Suatu saat di Pengadilan di daerah, saya bertemu dengan seorang tahanan. Suami-istri yang terlibat peredaran narkoba. Keduanya adalah bandar sabu yang jumlahnya cukup untuk menjerat ancaman lebih tinggi. 


Ketika Penyidik yang kemudia menjadi saksi, disela-sela terpisah. Sayapun kemudian mengobrol. 

“Mengapa pulak istrinya harus dikorbankan. Bukankah suaminya saja cukup yang harus bertanggungjawab ?”, tanyaku heran. 


“Sebenarnya kami ingin juga, bang.. cukuplah suami be yang mengakui barang itu.. tidak perlu juga melibatkan istrinya.. Tapi dia juga malah menyebutkan nama istrinya, bang’, kata sang penydik tegas. 


“Lah apa pulak alasannya ?”, kembali pertanyaanku heran. 


“Si suami khan pasti lama ditahan. Jadi nanti dia khawatir si istri akan kawin lagi”, jawab sang Penyidik.


Akupun terdiam. Sembari geleng-geleng kepala yang tidak mengerti dengan alasan sang suami. 


Sidang pertamapun dimulai. Sayapun diminta untuk mendampingi proses hukumnya. 


Ketika menjelang sidang kedua, saya ditelephone Jaksa Penuntut umum. 


“Bang, sang istri melahirkan. Aku Sudah belikan alat-alat untuk bayi. Abang bayar uang bidan untuk melahirkan, ya”, kata suara di ujung telephone. 


“Siap”, katanya. 


Terbayang masa kelam yang akan dilalui oleh kedua pasangan. Suami ditahan. Sedangkan sang istri harus melahirkan di penjara. 


Sang istri harus menjalani bersama-sama dengan bayi hingga akhir menjalani masa penjara. 


Sebagai tahanan pengedar narkoba. Mereka dipastikan minimal 5 tahun penjara. 


Proses yang cukup lama dirasakan oleh kedua pasangan. 

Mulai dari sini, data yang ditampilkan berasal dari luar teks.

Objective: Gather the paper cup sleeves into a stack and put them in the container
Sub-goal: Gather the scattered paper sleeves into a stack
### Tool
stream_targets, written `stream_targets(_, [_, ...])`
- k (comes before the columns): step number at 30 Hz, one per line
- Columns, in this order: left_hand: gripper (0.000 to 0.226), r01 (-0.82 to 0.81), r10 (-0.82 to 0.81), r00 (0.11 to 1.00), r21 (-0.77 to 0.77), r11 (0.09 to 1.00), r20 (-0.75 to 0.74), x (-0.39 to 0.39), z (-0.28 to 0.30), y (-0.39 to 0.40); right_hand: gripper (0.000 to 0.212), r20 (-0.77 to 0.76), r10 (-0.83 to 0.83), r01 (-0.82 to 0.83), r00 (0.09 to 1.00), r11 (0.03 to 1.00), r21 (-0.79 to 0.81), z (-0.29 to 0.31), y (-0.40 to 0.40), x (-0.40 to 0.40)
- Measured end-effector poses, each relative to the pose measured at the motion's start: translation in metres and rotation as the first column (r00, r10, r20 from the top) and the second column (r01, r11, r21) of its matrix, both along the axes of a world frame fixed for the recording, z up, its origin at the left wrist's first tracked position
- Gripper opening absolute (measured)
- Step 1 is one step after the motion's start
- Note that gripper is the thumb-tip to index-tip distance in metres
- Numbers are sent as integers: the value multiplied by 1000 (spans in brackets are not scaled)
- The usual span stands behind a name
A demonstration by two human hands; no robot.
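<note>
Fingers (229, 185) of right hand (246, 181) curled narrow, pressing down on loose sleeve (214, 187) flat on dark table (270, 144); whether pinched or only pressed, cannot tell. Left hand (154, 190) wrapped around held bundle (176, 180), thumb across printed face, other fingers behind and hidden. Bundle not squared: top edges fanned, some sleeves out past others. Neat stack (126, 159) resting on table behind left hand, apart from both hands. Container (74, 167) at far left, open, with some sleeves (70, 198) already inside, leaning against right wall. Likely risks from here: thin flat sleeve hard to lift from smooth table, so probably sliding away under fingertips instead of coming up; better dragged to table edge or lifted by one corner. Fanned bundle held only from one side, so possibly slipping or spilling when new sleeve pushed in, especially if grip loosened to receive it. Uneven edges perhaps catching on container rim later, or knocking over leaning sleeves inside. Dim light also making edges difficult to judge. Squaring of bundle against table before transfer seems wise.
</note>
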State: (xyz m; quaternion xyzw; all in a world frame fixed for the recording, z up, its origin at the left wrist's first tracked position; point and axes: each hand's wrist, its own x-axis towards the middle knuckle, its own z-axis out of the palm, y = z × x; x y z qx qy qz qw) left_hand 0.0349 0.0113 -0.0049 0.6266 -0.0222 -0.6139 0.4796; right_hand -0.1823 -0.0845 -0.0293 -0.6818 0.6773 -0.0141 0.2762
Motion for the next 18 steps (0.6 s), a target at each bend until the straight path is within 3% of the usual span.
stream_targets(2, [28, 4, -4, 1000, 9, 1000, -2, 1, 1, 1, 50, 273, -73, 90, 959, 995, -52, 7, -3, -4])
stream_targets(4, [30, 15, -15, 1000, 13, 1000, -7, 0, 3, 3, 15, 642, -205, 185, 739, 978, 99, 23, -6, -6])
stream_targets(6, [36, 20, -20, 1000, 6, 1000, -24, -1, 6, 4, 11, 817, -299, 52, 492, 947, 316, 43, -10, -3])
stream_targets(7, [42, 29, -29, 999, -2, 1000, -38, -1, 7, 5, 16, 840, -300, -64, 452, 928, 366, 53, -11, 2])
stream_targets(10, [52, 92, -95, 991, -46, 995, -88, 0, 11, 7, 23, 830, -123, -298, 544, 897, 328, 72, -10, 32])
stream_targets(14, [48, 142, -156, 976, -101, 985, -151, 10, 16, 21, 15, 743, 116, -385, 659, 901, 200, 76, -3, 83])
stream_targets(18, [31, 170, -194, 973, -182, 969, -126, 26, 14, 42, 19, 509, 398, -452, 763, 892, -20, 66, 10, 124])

Termasuk juga harus dilalui bayi. Usia emas yang harus dilalui sang bayi justru di penjara. 


Tentu saja di mata hukum setiap orang diperlakukan sama (equality before the law). 


Dan asas ini berlaku kepada siapapun. Karena tidak ada pembatasan antara pengedar narkoba dengan pelaku pembunuhan.